Increasing the Accountability of GenAI Models
AI developers must be responsible for copyrighted content regenerated by their models. For open – source models, more clarity is needed on who takes responsibility. NIST recommends that developers provide explanations for the content their models produce.
Ensuring the Transparency of AI – generated Responses
Different LLMs give different responses to the same prompt, raising questions about how they derive their responses. NIST urges AI companies to use mechanistic interpretability to explain LLM outputs, and interpretability can be measured using the SHAP test.
Incorporating Fairness in GenAI Models
LLMs can be biased as they are trained on human – created data. Biased AI decisions can be a big problem in tasks like hiring and loan processing. The solution is to ensure non – biased training data and implement fairness protocols.
Safeguarding Privacy in AI – generated Responses
AI – generated responses may contain PII, which is a privacy risk. Developers must protect user data by training LLMs to identify and not respond to prompts for such information.
What is Hallucination in GenAI Models?
Hallucination in GenAI models is when they create new, non – existent information that doesn’t match the user input and may contradict previous outputs or known facts.

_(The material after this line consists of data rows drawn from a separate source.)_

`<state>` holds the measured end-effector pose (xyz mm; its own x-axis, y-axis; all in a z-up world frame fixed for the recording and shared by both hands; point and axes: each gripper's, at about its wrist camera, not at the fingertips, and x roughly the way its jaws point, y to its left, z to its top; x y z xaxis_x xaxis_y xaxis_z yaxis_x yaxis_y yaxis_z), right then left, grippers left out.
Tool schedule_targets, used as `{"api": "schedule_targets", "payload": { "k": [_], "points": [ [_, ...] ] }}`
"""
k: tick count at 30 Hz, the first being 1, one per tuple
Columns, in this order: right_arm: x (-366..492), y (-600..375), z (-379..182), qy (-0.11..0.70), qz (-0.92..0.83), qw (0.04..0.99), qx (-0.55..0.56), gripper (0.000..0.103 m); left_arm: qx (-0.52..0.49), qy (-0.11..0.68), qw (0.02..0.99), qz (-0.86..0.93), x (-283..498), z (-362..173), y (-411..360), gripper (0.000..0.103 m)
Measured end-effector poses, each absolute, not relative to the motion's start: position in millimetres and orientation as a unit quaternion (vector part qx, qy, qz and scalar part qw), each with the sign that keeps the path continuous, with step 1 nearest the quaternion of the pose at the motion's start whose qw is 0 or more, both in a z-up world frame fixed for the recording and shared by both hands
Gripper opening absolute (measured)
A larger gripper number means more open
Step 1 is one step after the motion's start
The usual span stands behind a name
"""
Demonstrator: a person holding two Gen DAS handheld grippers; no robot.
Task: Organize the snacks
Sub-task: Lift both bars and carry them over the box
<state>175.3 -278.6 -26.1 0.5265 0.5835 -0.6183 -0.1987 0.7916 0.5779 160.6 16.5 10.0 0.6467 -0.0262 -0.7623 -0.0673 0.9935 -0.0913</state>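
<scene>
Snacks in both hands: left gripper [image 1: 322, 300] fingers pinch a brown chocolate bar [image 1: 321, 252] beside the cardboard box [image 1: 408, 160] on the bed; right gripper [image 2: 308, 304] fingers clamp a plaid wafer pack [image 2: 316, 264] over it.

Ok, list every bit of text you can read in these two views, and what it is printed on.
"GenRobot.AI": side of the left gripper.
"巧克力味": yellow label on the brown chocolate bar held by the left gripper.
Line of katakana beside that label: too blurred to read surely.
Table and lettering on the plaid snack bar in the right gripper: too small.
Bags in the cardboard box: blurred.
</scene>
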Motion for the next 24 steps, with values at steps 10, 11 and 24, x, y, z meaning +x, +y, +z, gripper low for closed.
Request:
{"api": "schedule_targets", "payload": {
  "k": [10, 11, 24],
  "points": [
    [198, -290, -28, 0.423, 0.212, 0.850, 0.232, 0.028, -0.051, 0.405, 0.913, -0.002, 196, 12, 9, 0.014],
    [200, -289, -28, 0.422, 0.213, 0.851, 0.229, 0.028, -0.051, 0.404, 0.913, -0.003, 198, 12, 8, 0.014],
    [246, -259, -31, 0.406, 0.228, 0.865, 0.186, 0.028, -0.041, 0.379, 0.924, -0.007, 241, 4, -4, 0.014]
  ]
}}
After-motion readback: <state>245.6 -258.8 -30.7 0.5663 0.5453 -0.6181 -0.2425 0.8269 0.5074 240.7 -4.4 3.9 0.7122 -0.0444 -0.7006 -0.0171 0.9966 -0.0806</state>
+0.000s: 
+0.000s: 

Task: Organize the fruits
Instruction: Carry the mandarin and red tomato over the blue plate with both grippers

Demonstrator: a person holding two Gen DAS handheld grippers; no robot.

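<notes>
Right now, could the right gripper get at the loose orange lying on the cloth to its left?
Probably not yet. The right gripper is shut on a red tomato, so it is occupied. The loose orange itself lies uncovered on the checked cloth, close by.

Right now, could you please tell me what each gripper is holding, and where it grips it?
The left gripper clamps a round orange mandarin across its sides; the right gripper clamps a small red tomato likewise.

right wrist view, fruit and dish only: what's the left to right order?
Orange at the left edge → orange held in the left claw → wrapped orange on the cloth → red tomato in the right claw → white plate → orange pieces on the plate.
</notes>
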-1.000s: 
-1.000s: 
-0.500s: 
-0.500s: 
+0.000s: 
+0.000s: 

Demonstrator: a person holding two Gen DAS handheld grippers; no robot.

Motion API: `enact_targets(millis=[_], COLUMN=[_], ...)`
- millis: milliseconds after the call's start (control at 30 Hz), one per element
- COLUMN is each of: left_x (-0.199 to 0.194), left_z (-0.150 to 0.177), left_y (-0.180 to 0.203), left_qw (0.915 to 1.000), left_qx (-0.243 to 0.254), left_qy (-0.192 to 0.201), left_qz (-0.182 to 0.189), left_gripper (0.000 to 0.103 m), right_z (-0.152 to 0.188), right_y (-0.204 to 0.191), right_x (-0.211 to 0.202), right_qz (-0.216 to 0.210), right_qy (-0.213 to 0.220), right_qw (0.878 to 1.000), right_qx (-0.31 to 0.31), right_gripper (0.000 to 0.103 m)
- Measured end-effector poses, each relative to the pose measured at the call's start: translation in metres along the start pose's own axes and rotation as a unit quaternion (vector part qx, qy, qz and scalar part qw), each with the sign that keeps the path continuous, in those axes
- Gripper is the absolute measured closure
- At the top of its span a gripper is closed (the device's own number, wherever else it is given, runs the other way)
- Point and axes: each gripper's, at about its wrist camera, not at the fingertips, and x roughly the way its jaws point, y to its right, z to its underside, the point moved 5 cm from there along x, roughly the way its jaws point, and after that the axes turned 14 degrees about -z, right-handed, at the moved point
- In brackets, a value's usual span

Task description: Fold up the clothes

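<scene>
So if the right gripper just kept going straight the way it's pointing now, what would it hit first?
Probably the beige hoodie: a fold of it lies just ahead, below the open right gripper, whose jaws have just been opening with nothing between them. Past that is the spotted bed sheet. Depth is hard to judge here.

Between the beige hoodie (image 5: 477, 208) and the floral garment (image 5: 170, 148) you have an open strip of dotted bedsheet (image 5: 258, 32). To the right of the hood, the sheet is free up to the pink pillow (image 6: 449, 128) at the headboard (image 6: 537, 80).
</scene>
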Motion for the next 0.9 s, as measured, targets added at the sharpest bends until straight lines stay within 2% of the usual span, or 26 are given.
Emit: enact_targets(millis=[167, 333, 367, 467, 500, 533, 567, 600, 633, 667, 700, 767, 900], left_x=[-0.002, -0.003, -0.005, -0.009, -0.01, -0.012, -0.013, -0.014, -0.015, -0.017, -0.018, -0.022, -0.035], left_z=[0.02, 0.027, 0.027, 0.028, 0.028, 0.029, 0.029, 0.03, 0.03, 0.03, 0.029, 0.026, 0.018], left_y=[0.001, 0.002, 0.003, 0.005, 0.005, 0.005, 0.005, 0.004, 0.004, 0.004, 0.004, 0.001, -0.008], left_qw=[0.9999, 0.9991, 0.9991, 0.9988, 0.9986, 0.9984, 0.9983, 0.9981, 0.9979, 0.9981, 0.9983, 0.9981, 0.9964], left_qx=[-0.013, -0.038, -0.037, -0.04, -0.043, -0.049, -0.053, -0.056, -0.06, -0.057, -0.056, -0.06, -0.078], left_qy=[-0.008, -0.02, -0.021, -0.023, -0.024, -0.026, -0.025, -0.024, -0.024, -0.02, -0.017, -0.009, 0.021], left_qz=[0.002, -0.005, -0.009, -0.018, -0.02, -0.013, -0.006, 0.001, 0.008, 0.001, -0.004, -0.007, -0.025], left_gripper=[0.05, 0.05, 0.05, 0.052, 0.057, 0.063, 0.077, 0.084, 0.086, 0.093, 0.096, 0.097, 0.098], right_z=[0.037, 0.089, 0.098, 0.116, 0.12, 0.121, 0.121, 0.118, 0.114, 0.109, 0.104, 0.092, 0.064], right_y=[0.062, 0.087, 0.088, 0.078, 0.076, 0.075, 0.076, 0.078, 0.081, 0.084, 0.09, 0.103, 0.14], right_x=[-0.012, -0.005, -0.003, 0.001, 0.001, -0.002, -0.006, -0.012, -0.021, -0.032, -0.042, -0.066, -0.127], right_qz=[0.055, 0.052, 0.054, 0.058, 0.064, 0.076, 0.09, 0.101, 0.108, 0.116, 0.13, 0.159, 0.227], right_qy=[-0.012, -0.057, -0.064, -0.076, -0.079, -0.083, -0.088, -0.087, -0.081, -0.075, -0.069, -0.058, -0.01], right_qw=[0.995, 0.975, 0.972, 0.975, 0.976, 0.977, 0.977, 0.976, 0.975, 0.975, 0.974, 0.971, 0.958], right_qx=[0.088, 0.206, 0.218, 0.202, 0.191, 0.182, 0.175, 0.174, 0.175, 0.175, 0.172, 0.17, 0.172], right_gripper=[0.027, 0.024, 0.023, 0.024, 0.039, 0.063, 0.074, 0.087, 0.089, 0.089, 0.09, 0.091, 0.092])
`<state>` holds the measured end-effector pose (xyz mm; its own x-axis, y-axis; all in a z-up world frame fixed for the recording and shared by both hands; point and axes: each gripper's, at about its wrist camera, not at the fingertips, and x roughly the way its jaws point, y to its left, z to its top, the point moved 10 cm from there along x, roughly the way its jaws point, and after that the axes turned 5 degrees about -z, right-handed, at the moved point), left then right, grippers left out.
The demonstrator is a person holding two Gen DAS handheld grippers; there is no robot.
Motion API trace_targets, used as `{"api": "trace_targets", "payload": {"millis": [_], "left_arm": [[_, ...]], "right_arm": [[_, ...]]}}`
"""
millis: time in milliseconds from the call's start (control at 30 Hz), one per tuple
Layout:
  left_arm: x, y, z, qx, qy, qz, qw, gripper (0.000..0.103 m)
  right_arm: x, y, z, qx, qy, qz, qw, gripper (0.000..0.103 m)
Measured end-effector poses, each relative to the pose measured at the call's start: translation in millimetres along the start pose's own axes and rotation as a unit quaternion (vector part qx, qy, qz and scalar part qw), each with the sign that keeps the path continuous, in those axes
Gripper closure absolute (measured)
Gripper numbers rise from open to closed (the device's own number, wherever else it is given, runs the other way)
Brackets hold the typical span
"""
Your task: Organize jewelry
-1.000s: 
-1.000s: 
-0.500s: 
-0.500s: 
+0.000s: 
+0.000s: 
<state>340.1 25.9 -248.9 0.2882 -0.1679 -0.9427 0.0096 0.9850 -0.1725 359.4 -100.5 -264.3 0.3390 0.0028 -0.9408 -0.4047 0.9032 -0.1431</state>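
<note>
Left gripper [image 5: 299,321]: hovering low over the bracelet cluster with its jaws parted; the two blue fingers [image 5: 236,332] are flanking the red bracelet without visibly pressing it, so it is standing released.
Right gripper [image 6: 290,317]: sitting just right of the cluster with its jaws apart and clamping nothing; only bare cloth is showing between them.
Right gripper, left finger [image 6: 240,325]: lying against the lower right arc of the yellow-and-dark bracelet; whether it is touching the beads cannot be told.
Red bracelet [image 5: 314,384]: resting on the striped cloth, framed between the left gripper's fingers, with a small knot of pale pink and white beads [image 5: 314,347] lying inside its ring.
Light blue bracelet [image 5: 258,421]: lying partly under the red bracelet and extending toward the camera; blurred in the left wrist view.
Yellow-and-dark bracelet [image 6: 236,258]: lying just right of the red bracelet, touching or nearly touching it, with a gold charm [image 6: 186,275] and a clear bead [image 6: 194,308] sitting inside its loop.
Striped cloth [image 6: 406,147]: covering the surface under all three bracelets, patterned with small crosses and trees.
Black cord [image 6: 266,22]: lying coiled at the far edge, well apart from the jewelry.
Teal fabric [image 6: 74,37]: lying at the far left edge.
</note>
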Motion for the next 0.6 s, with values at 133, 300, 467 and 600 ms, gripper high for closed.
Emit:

How to Detect Hallucination in GenAI Models?
The most common method is to calculate the hallucination score using LLM – as – a – Judge, which involves comparing the model’s response with others generated by a judge LLM. Other methods include chain – of – knowledge, chain of NLI, context adherence, correctness, and uncertainty.
Building a Responsible AI
A responsible AI model should first check the prompt for toxicity, PII, jailbreaking attempts, and off – topic detections. If the prompt is safe, it should then check the generated response for interpretability, hallucination, confidence, fairness, and toxicity scores, and ensure no data leakages.
Conclusion
As AI becomes more integrated into our lives, building responsible AI is essential. The NIST Risk Management Framework provides important guidelines to address GenAI model challenges. Implementing these principles will make AI systems safe, transparent, and equitable, fostering trust and mitigating risks.